Dan Mangan: Oh Fortune

Dan Mangan
Oh Fortune
Arts & Crafts
2011-09-27

Dan Mangan’s best song, “Road Regrets”, was an endearingly straightforward bit of melodic folk-rock, rich with the romantically cynical posturing of a prematurely grizzled young troubadour, that occasional by-the-book example of a sturdy pop/rock formula that actually makes you glad that someone still reads. Imagine hearing it over the din of crowd noise and breaking bottles in a small, smoky Canadian bar as you sway along, beer in hand, to its square, stomping rhythm and you’ve captured it in its ideal setting. Its accompanying album, Nice Nice Very Nice, was, for the most part, similarly tuneful and likable, winning a fair bit of acclaim in Mangan’s native Canada upon its release in 2009, enough that indie stalwart Arts & Crafts picked it up for international release a year later. A spot on the 2010 shortlist for Canada’s prestigious Polaris Music Prize further cemented Mangan’s reputation as one of the country’s most promising new artists.

For his follow up, Oh Fortune, Dan Mangan appears to have taken this success as a spur to more grandiose designs. The album opens with an overture-like introduction that moves into a string-laden waltz by the time Mangan’s bruised, plainspoken voice makes its first appearance. Things only get even more ornate from there. A quick glance at the album credits confirms the presence of a veritable army of musicians here — note that Oh Fortune employs the use of individual contributors on French horn, trumpet, clarinet, viola, saxophone, cello, trombone, organ, flute and violin in addition to Mangan’s own regular four-piece band.

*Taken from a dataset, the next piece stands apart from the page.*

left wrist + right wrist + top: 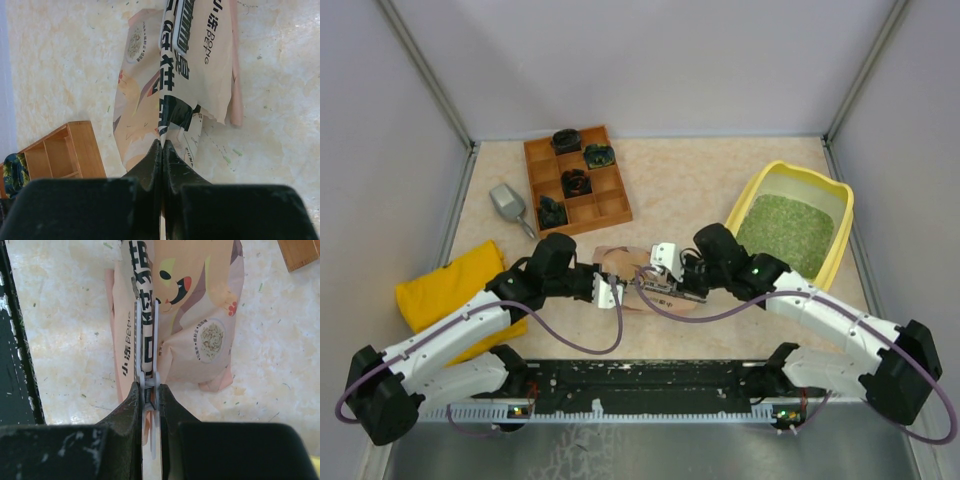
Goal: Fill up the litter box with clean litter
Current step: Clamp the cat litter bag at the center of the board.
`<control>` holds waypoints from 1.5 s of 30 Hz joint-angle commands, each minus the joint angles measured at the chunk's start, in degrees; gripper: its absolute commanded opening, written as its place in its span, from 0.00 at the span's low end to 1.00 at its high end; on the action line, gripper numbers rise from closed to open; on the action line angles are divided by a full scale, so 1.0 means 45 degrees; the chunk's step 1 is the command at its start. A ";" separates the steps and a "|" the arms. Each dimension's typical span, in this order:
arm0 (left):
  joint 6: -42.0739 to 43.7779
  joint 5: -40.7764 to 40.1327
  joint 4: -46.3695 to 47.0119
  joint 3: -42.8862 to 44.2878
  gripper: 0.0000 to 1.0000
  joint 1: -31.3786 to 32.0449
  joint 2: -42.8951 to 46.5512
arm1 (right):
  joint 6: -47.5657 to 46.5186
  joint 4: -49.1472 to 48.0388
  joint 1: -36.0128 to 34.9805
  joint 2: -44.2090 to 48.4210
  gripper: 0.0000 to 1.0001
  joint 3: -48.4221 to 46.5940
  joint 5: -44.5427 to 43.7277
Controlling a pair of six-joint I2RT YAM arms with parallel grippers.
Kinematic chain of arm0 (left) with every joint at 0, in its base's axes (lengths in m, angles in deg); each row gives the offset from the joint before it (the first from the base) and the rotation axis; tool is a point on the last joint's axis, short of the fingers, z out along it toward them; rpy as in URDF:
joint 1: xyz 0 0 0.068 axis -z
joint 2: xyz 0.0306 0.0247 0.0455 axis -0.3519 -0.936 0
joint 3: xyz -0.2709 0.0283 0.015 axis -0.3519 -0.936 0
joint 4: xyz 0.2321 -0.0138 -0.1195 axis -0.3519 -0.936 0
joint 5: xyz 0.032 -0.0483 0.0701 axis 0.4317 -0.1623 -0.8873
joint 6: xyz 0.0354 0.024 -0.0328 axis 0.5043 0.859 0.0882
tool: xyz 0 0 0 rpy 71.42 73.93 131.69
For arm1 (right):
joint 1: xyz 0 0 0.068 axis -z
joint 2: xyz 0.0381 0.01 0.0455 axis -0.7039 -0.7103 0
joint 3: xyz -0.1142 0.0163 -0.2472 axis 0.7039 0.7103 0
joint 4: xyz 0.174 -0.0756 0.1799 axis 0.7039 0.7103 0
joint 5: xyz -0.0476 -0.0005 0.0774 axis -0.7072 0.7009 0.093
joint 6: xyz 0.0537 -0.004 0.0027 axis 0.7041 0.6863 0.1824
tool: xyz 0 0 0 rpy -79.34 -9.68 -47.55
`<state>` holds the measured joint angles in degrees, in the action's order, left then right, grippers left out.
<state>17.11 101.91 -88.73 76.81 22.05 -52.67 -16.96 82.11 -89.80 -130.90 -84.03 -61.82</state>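
The yellow litter box [839,214] stands at the right, and green clean litter [785,230] covers its floor. Between the two arms the pink printed pouch [623,262] lies on the table, also seen as the pouch [145,100] in the left wrist view and the pouch [200,300] in the right wrist view. My left gripper [620,292] [162,143] is shut on the pouch's folded top edge. My right gripper [660,283] [149,386] is shut on a pale grey clip [147,340] that clamps the same folded edge from the other end.
A brown wooden compartment tray [578,180] [65,150] with dark items sits at the back left. A grey scoop [508,205] lies beside it. A yellow cloth bag [450,285] lies under the left arm. Stray green grains dot the table, and a black rail [15,365] runs along the near edge.
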 commanded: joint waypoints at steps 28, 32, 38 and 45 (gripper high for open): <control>0.0185 0.1168 0.1440 0.0125 0.00 0.0092 0.0338 | 0.0910 -0.2718 -0.1471 -0.2094 0.00 -0.2555 0.0320; 0.0077 0.1158 0.1555 0.0084 0.00 0.0092 0.0457 | 0.1356 -0.3490 -0.1493 -0.2187 0.00 -0.2405 0.0600; 0.0059 0.1077 0.1570 0.0131 0.00 0.0092 0.0255 | 0.1813 -0.4307 -0.1493 -0.2307 0.00 -0.2323 0.0690; -0.0183 0.0978 0.1817 0.0307 0.00 0.0092 0.0261 | 0.1671 -0.3903 -0.1491 -0.2763 0.00 -0.2395 0.0586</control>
<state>16.78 101.96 -87.85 76.55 21.64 -52.61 -10.10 72.61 -95.68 -141.96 -91.55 -60.53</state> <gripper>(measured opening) 0.006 0.081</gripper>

We are a long way from the simple, nearly archetypical pleasures of “Road Regrets” here.

As jarring as it is, though, Oh Fortune could be said to represent a perfectly logical next step for Mangan. This kind of lushly orchestrated, large-scale rock album has plenty of contemporary precedent, particularly in light of Arcade Fire’s recent slew of honors (this year’s Polaris Prize included) for The Suburbs. Mangan clearly had some of his more ambitious peers in mind on this album, particularly on songs like “How Darwinian”, with its spacious Yankee Hotel Foxtrot-like atmosphere, or “Post-War Blues”, which plays almost like a pastiche of the sprawling guitar anthems of Titus Andronicus. Album centerpiece “Starts With Them, Ends With Us” even borrows from multiple sonic touchstones at once, beginning with something unmistakably resembling Arcade Fire’s brand of rumbling, widescreen drama before exploding into a grand horn crescendo of the sort that Bright Eyes occasionally indulged in on its more far-reaching recordings.

Yet for all of its exotic flourishes, Oh Fortune is a curiously lifeless record melodically. Mangan rarely steps beyond the languorous mid-tempo that he seems locked into here, with most of the songs coming off sounding pretty much the same, whether they’re stripped down to the acoustic bare bones of “Leaves, Trees, Forest” or surrounded with the instrumental flurries of “Jeopardy”. When he finally lets loose with a seething guitar on the ragged “Rows of Houses” towards the end of the record, it is only notable for how anomalous it feels, an all-too-brief reprieve from the overall stuffiness of the whole enterprise.

This mismatch between grand musical visions and melodic inertia is mirrored in the lyrics. With texts that make vague but frequent reference to war and death, Oh Fortune appears to want to make some kind of grand statement, but about what? Mangan’s words on the album runs the gamut from trite non-observations (“The birds use their wings / where do they go? / People want to know / Some say Heaven, some say Mexico”) to repetitious banalities (“Is it meaningful to be angry? / Who’s angry? / Are you angry? / Why do I get the feeling you might be angry? / What is anger?”), making the album’s attempted narrative not only unclear, but also crushingly tedious. If there is any evidence of the talent hinted at previously on display here, it comes from only the album’s noble but failed attempts at overreach, the confidence that comes from early success and pushes an artist, perhaps prematurely, toward the furthest reaches of their abilities. For this particular moment, though, Oh Fortune reveals that Mangan is still a lightweight.